Arıburnu, Seddülbahir ve Kumkale sahillerinde Mustafa Kemal’in komutasındaki askerler büyük yararlıklar göstermiş ve düşmanları püskürtmüştü.
Kumandasındaki askerlere
“Ben size taarruzu emretmiyorum, ölmeyi emrediyorum! Biz ölünceye kadar geçecek zaman zarfında yerimize başka kuvvetler ve komutanlar geçebilir”
emrini veren Mustafa Kemal’in, Conkbayırı sırtında yaşanan çatışmada komuta ettiği 57. Alayın neredeyse tamamına yakını şehit düşmüş ama sayıca ve teçhizat bakımından kat-kat üstün olan düşmanları yine de püskürtmüştü.
Mustafa Kemal, Çanakkale’deki başarılarından dolayı 30 Nisan 1915’te Gümüş İmtiyaz Madalyası almış, bunu Altın ve Gümüş Liyakat Madalyaları izlemiştir.

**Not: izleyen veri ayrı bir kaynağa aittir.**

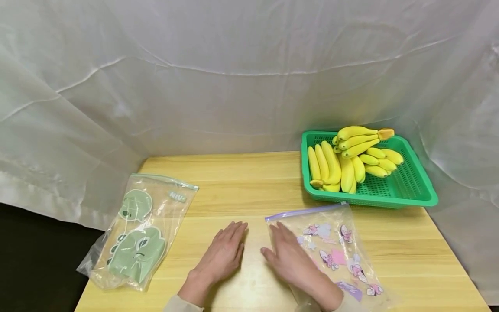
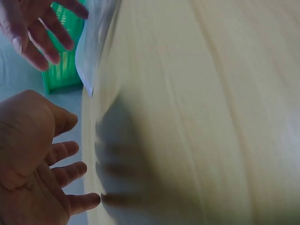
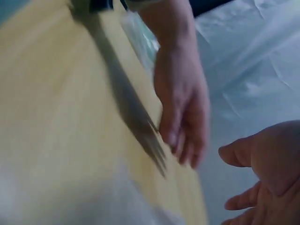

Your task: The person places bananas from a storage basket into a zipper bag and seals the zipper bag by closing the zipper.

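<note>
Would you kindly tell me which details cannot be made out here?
- Head view: upper bananas hide others in the basket, preventing a sure count.
- Head view: the right arm covers part of the purple-edged bag.
- Left wrist view: the top edge cuts off that bag.
- Right wrist view: the green-printed bag is blurred, partly behind the left arm.

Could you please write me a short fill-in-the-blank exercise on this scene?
The green rectangular plastic basket holds bunches of yellow ____.
The clear plastic bag with green cartoon prints lies on the person's ____ side of the wood-grained table.
The clear plastic bag with pink prints lies to the ____ of the bare left hand.
That hand and the bare right hand hold ____.
Missing words: bananas, left, right, nothing.
</note>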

Mustafa Kemal’in Arıburnu muharebelerini yönettiği tepeye, 3. Kolordu Komutanlığı’nın günlük emriyle
-“KEMALYERİ”
adı verilmiş, Başkomutan Vekili Enver Paşa, 3. Kolordu Komutanı Esat Paşa’yla birlikte Kemalyeri’ndeki Arıburnu karargahına giderek cephe hakkında Mustafa Kemal’le görüşmüştü.
Daha sonra Anafartalar Gurup Komutanlığı’na getirilen Mustafa Kemal bu görevi Çanakkale’den ayrılacağı 10 Aralık 1915’e kadar devem etmiştir. Anafartalar Grup Komutanı olarak emrinde 3 kolordu (2.16.15. kolordular) vardır. Bu, Ordu Komutanlığı niteliğinde bir komutanlıktır.
Çanakkale Savaşlarındaki başarılardan dolayı Mustafa Kemal’e Alman İmparatoru tarafından da
“Demir Haç”
nişanı verilmiştir. Çanakkale’de benzeri daha nice yararlılıklar gösteren Mustafa Kemal’i, diyanetin Cuma hutbelerinde unutması(!) gerçekten esef vericidir. Unutulmaması gereken bir husus daha şudur. Cumhuriyetin kuruluşundan sonra Diyanet İşleri Başkanlığını kurduran da, Mustafa Kemal’in kendisidir. Bu kadar nankörlüğe pes doğrusu.